„A co się takiego stało, że trzeba byłoby się rozstać z ministrem Łukaszem Mejzą?” – komentował Jacek Żalek w Popołudniowej rozmowie w RMF FM. Polityk pytany był pytany o to, co jeszcze musi się wydarzyć, żeby wiceminister Mejza został zdymisjonowany.

Jak podaje Wirtualna Polska, firma Łukasza Mejzy obiecywała leczyć umierających na raka i stwardnienie rozsiane, chorych na Alzheimera, Parkinsona oraz inne nieuleczalne przypadłości. Oferowano nieuznawaną przez środowisko medyczne terapię komórkami macierzystymi - za nie mniej niż 80 tysięcy dolarów. Co więcej, jak informują dziennikarze WP, wiceminister Mejza miał osobiście jeździć i przekonywać rodziców chorych dzieci, że terapia jego firmy im pomogą.

Podczas konferencji pod Prokuraturą Okręgową w Warszawie poseł Lewicy Maciej Kopiec przywołał poniedziałkowy wpis na temat obecnego wiceministra sportu w mediach społecznościowych prawnika i eksperta w dziedzinie prawa podatkowego Roberta Gwiazdowskiego, który współpracował z Mejzą jako przedstawicielem Bezpartyjnych Samorządowców podczas wyborów do Parlamentu Europejskiego w inicjatywie Polska Fair. "Osobiście coś mu jednak zawdzięczam. Sfałszowane podpisy w okręgach, w których to on je zbierał uniemożliwiły nam zarejestrowanie list wyborczych w cały kraju" - napisał Gwiazdowski.

Z mojej wiedzy wynika, że pan profesor ma żal do pana Mejzy, że nie zebrał odpowiedniej ilości podpisów - komentował sprawę gość Popołudniowej rozmowy w RMF FM. Zakładam, że skoro pan profesor nie złożył doniesienia do prokuratury, to raczej przyjmuje założenie, że to niefortunne sformułowanie - dodał Żalek.

Żalek: Firma Mejzy nie wzięła ani złotówki

Działali chyba dwa miesiące, nie wzięli ani złotówki - tak Jacek Żalek bronił działalności biznesowej wiceministra sportu Łukasza Mejzy, który w 2019 r. oferował nieuleczalnie chorym wyjazdy na leczenie kwestionowanymi przez lekarzy terapiami.  Łukasz Mejza natychmiast się wycofał, jak porozmawiał z profesorami. Miał żywy dowód w postaci człowieka, który na jego oczach wrócił do zdrowia. Jego model biznesowy był taki, że to miała być tylko i wyłącznie turystyka medyczna - przekonywał Żalek.

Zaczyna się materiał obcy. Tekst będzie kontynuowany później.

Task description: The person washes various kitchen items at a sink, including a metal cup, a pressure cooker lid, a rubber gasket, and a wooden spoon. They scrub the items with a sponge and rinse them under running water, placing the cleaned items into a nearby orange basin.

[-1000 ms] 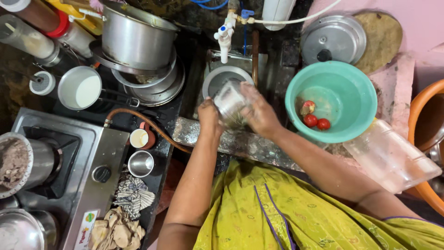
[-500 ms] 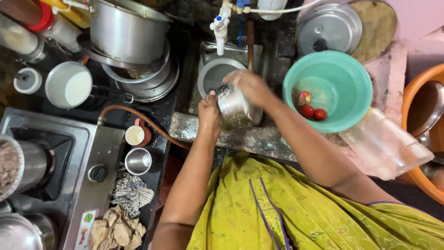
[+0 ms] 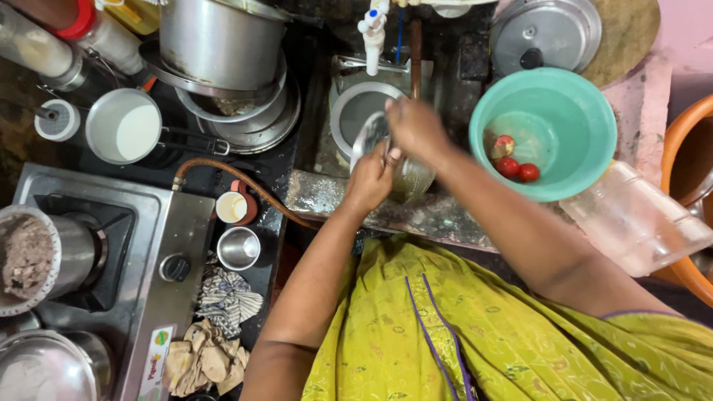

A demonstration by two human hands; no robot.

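Red tomatoes (image 3: 518,169) in teal basin (image 3: 587,119)

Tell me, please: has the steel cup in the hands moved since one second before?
Yes. The steel cup sat near the counter's front edge, away from the tap. Now both hands hold it closer under the tap, over the sink bowl.

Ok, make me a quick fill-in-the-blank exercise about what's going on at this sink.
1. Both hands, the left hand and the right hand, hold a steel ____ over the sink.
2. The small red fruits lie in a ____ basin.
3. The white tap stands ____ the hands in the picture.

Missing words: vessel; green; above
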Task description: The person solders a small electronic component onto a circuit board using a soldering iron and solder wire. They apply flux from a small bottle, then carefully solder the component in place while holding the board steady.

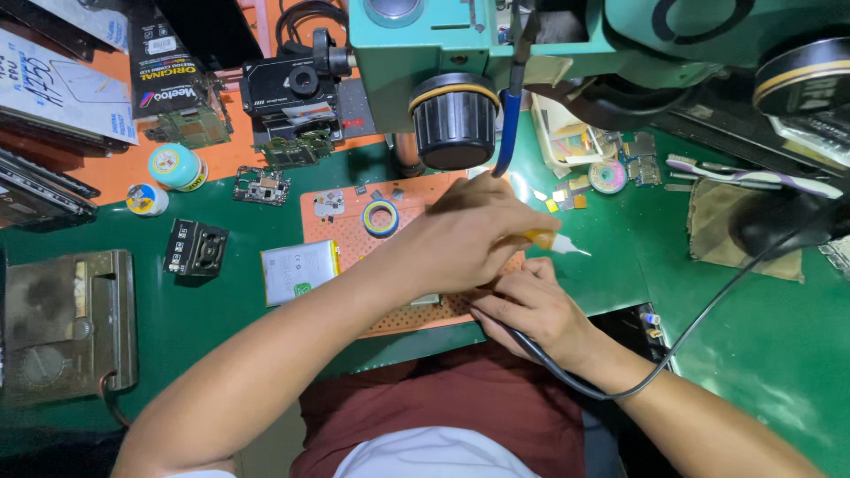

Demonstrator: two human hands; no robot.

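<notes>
Fingers of our left hand (460,243) close around a small yellow bottle with a white nozzle (553,241) over the orange perforated mat (398,314). Our right hand (531,305) rests at that mat's near right edge, closed over a black cable (708,310). A roll of tape (382,218) lies on the mat's far side.

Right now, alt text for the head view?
Two bare hands work close together over an orange perforated mat on a green bench: the left hand grips a small yellow applicator bottle, the right hand holds a tool with a black cable. A microscope hangs above.
</notes>
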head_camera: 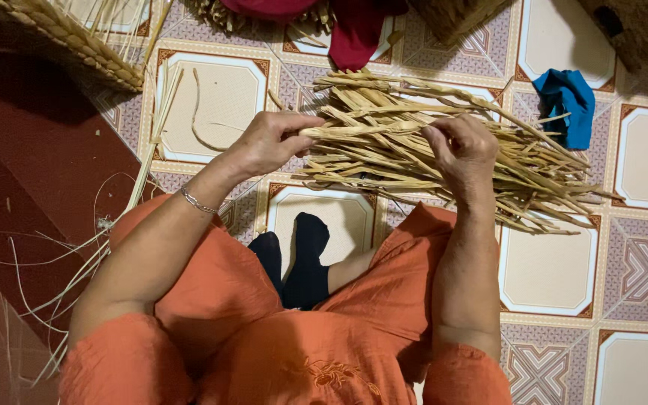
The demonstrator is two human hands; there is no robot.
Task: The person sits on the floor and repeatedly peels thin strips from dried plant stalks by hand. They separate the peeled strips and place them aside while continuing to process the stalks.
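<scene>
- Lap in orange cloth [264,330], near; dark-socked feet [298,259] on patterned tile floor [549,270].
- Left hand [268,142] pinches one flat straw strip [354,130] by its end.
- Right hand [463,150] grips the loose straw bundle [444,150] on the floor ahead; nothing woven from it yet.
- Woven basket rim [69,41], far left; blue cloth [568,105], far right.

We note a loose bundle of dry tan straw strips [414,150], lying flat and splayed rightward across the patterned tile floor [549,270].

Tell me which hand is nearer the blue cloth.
Right. The right hand rests on the dried straw bundle, left of the blue cloth; the left hand is farther left.
</scene>
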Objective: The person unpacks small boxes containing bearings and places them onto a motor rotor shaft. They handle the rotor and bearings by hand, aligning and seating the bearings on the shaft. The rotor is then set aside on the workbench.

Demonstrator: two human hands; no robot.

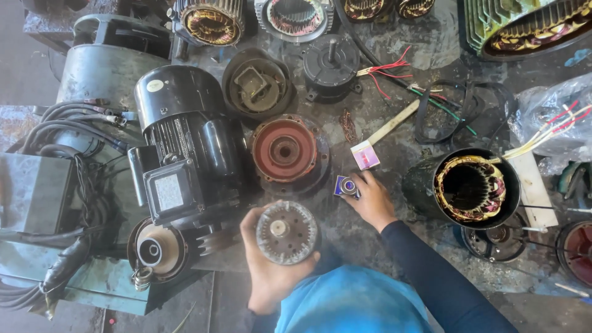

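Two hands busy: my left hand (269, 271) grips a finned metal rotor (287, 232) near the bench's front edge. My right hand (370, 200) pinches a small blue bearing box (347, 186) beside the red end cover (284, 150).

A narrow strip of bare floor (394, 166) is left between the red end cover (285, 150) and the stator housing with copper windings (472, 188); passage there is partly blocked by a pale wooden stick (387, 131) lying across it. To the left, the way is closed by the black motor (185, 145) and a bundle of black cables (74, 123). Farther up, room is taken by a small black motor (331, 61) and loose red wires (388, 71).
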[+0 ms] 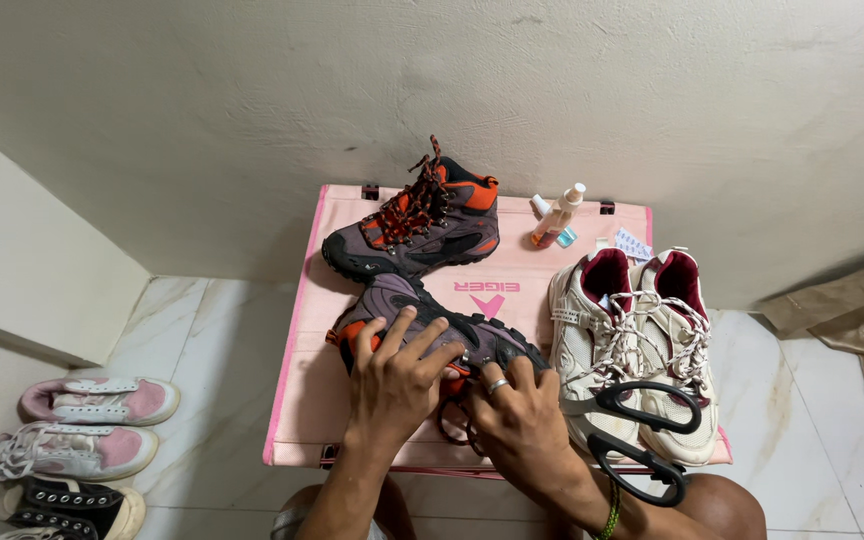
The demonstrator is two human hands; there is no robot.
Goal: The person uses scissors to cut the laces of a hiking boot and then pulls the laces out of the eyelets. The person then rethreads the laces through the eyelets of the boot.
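Both hands hide much of the purple hiking boot (422,325) lying on its side at the pink bench's (302,400) front: the left hand (394,375) lies flat with fingers spread, its grip open, while the ringed right hand (520,415) curls loosely by the laces, clasping nothing.

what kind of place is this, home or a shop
Probably a home, a corner by the wall. A small pink folding table stands on a marble tile floor, and worn pairs of shoes sit loose on the floor rather than on display.
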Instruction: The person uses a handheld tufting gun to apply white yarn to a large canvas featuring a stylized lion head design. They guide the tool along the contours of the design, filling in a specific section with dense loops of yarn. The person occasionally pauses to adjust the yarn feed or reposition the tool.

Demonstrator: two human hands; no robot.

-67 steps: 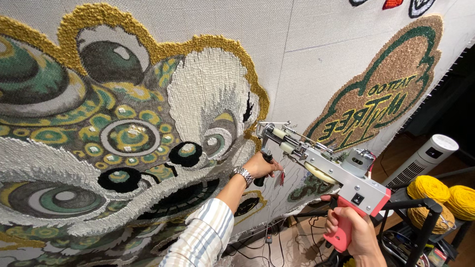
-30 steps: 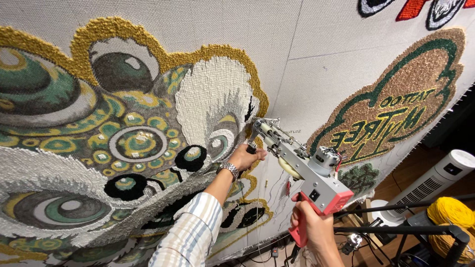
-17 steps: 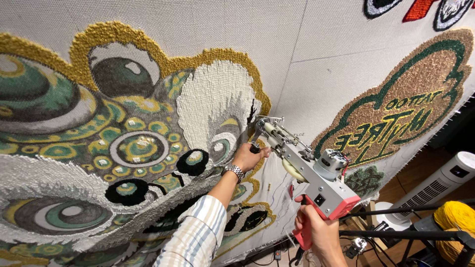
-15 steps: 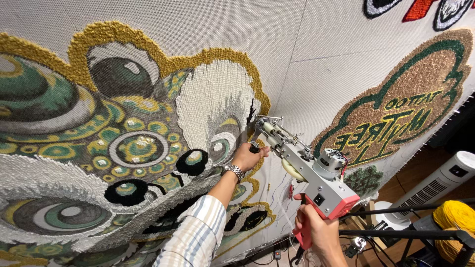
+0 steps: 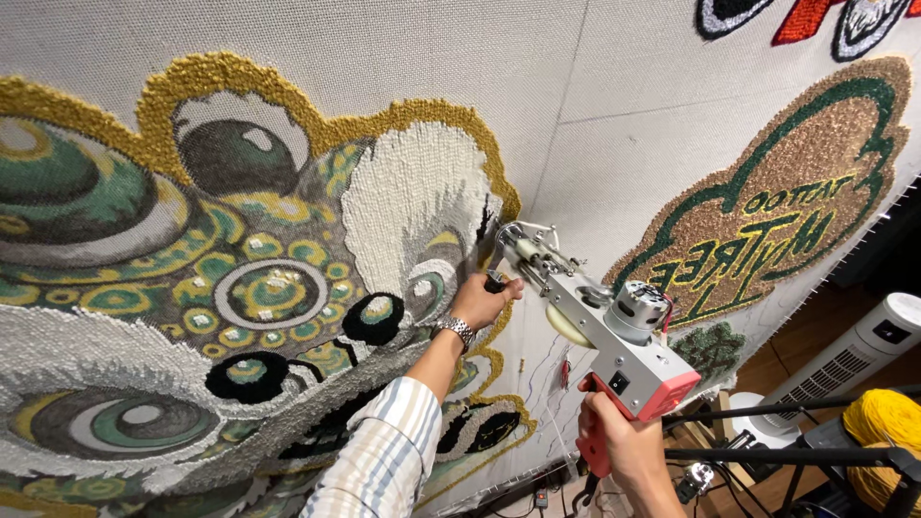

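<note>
Tufting gun [image 5: 600, 331] held two-handed against the stretched backing cloth [image 5: 614, 86], its needle tip at the right edge of the white tufted patch [image 5: 413, 206], just below the gold border [image 5: 480, 144]. Right hand [image 5: 619, 446] is wrapped tight round the red grip, low and near. Left hand [image 5: 484, 299] is closed on the black front handle, close to the cloth. To run well: keep the foot pressed flat into the fabric, steer from the front hand, hold even pressure, and track the patch's edge without crossing the gold.
</note>
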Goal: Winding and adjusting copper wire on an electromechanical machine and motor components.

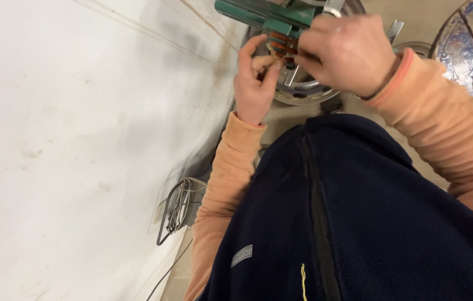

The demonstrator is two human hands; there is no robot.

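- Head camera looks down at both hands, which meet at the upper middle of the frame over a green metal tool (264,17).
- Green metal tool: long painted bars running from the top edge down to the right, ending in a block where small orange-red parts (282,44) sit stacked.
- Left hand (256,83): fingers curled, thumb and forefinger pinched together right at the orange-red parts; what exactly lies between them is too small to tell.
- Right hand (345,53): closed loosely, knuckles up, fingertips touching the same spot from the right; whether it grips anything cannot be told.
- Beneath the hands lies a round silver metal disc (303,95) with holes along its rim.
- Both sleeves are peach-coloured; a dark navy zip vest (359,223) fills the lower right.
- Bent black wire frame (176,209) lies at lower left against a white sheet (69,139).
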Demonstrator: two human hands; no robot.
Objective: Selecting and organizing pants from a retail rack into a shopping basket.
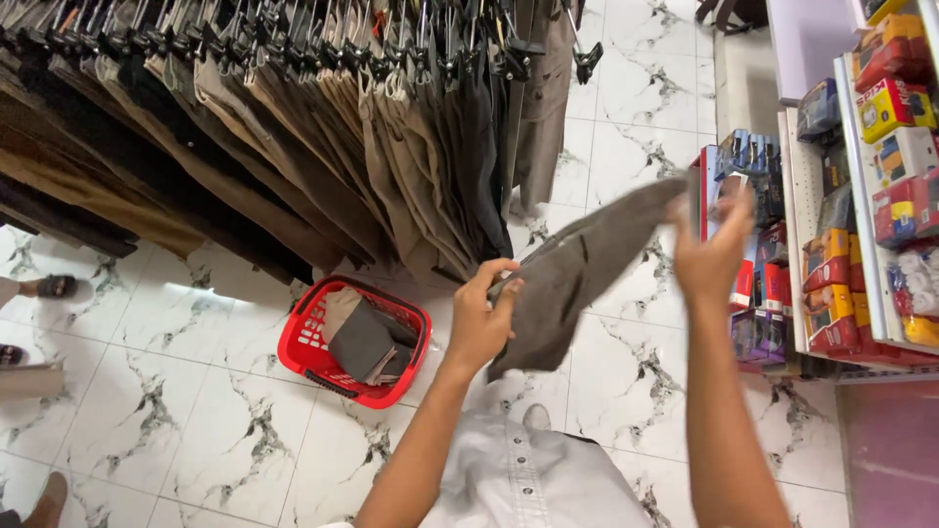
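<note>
clothing shop | rack of hung trousers (293,127) | shelves of boxed goods (880,196) | red shopping basket (303,342)

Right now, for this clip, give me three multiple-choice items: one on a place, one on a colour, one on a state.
1. Where is the basket?
A. on the tiled floor below the hanging trousers
B. on the shelf
C. on a table

2. What colour is the basket?
A. blue
B. red
C. green

3. How is the grey-brown garment held?
A. in the left hand alone
B. lying in the basket
C. up between both hands

Answers:
1 A: it stands on the white marble tiles under the rack of trousers.
2 B: its rim is red.
3 C: the left hand and the right hand each grip an end.
</note>
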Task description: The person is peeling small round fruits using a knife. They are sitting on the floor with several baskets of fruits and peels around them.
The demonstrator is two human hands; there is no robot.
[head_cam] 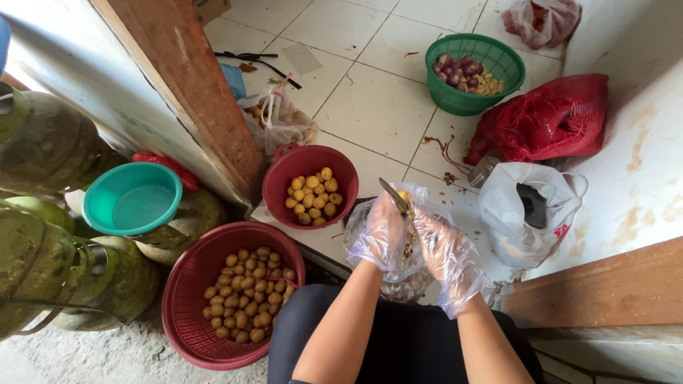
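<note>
Right hand [447,250] on small yellow potato [403,195]

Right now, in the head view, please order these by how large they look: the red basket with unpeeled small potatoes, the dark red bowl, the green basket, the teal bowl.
1. red basket
2. Dark red bowl, green basket and teal bowl look about alike; the green basket is farther from the camera, so I do not rank them.

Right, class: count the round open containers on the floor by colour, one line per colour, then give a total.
Dark red round plastic baskets and bowls: 2
Green round plastic mesh basket: 1
Teal round plastic bowl: 1
Total: 4
</note>
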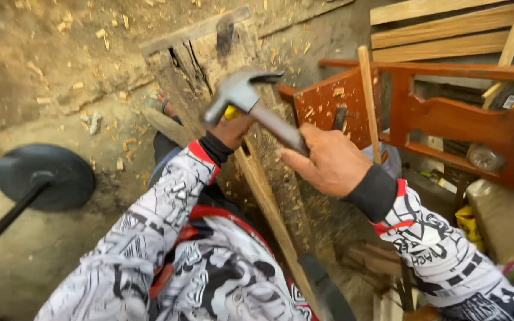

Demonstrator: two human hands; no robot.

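over a dirt floor strewn with wood chips, a person works with a hammer.
beside a red-brown wooden frame, a long wooden strip slants down; the right hand grips the claw hammer by its handle, the left hand closed on something yellow just under the head.

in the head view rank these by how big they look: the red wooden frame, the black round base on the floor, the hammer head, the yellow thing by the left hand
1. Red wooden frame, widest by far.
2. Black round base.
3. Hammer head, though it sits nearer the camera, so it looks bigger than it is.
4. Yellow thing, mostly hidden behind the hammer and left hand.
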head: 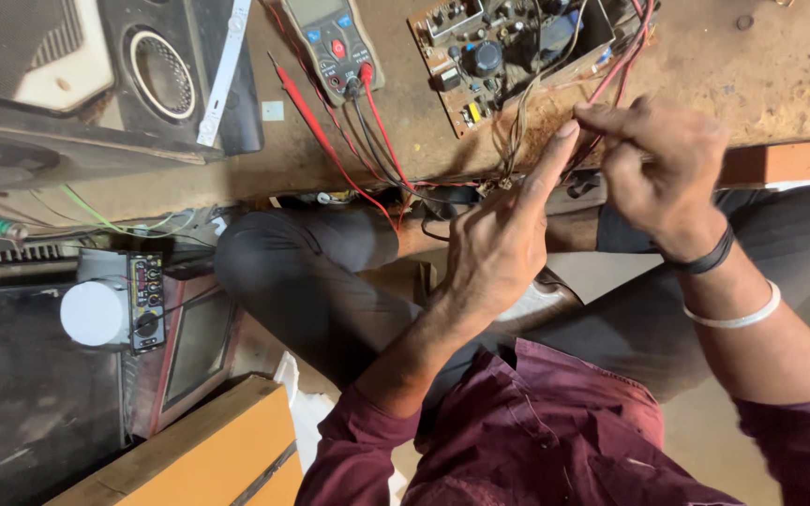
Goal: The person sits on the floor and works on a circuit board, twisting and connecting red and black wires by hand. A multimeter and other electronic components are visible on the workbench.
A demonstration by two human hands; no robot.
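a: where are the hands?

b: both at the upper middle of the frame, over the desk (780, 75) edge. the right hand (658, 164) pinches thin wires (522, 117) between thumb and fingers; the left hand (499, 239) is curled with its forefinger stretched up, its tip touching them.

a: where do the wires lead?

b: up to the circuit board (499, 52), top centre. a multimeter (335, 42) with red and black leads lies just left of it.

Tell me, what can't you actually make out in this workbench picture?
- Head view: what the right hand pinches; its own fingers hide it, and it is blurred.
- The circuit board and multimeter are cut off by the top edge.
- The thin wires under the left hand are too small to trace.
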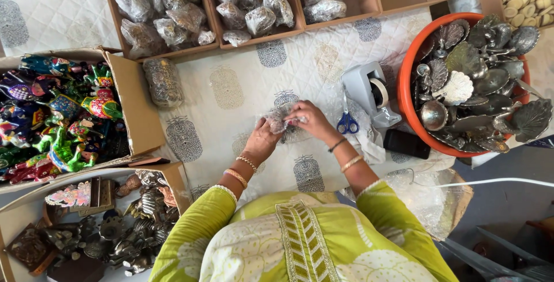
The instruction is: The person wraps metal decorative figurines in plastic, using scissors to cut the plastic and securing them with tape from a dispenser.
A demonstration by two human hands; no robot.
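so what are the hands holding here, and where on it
Both hands, left hand and right hand, hold a small bubble-wrapped bundle, one at each end.

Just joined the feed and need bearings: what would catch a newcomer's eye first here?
At centre, the left hand and right hand hold a small bubble-wrapped bundle over the white quilted printed cloth. To the right stands an orange plastic tub of silver metal leaf-shaped dishes; to the left, a cardboard box of brightly painted animal figurines.
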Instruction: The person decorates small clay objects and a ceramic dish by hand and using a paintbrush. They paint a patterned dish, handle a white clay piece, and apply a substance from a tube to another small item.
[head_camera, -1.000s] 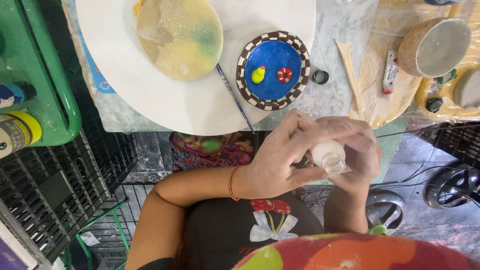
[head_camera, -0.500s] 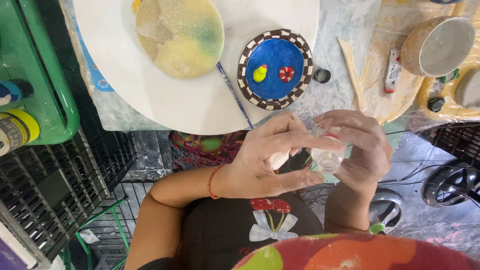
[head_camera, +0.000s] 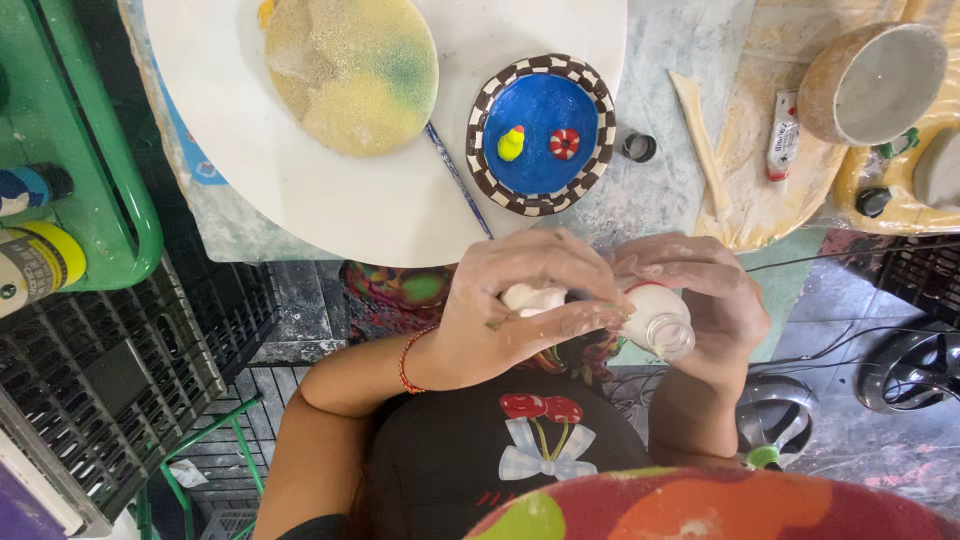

Tomasz Terlikowski pytał swojego gościa także o to, dlaczego na polsko-białoruską granicę nie są wpuszczanie organizacje humanitarne. Dlatego że my musimy strzec swoich granic - odpowiedział poseł Partii Republikańskiej. Z tego samego powodu, według Żalka, na granicy nie powinno być dziennikarzy. Dlaczego reżim Łukaszenki ma się dowiadywać z mediów, gdzie stacjonują jakie jednostki? - pytał retorycznie wiceminister funduszy i polityki regionalnej.

Przeczytaj treść rozmowy:

Tomasz Terlikowski: Oglądał pan "Potop"?

Jacek Żalek: Tak jest.

I pamięta pan taką scenę, jak Kmicic grany - z resztą brawurowo - przez Olbrychskiego, broni się przed Wołodyjowskim, granym przez Tadeusza Łomnickiego i mówi do niego przez zaciśnięte zęby "Kończ waść, wstydu oszczędź". Pamięta pan tę scenę?

Pewnie każdy z nas pamięta.

Pytam się o to z bardzo prostego powodu. Zastanawiam się co jeszcze musi się wydarzyć, żebyście się rozstali  z panem wiceministrem Łukaszem Mejzą?

A co się  takiego stało, że trzeba by było się z nim rozstać?

Jest oskarżony o zbieranie fałszywych podpisów przez dość poważną postać, jaką jest Robert Gwiazdowski.

Oskarżony?

Wie pan, mogę panu przeczytać co napisał pan Robert Gwiazdowski.

Ja wiem co napisał. I zakładam, że jest poważnym człowiekiem. Wybory odbyły się już parę lat temu i zakładam, że złożył już doniesienie do prokuratury, jeżeli nie, to popełnił...

Dziś trafiło takie doniesienie do prokuratury, złożone przez Lewicę.

Zaraz, zaraz. Czyli pan profesor nie złożył doniesienia?

Rozumiem, że winny jest profesor?

Nie, panie redaktorze. Proszę tak nie ironizować. Ja mówię co innego. Z mojej wiedzy wynika, że pan profesor ma żal o to do Łukasza Mejzy, że nie zebrał  podpisów. Napisał, użył tam sformułowania...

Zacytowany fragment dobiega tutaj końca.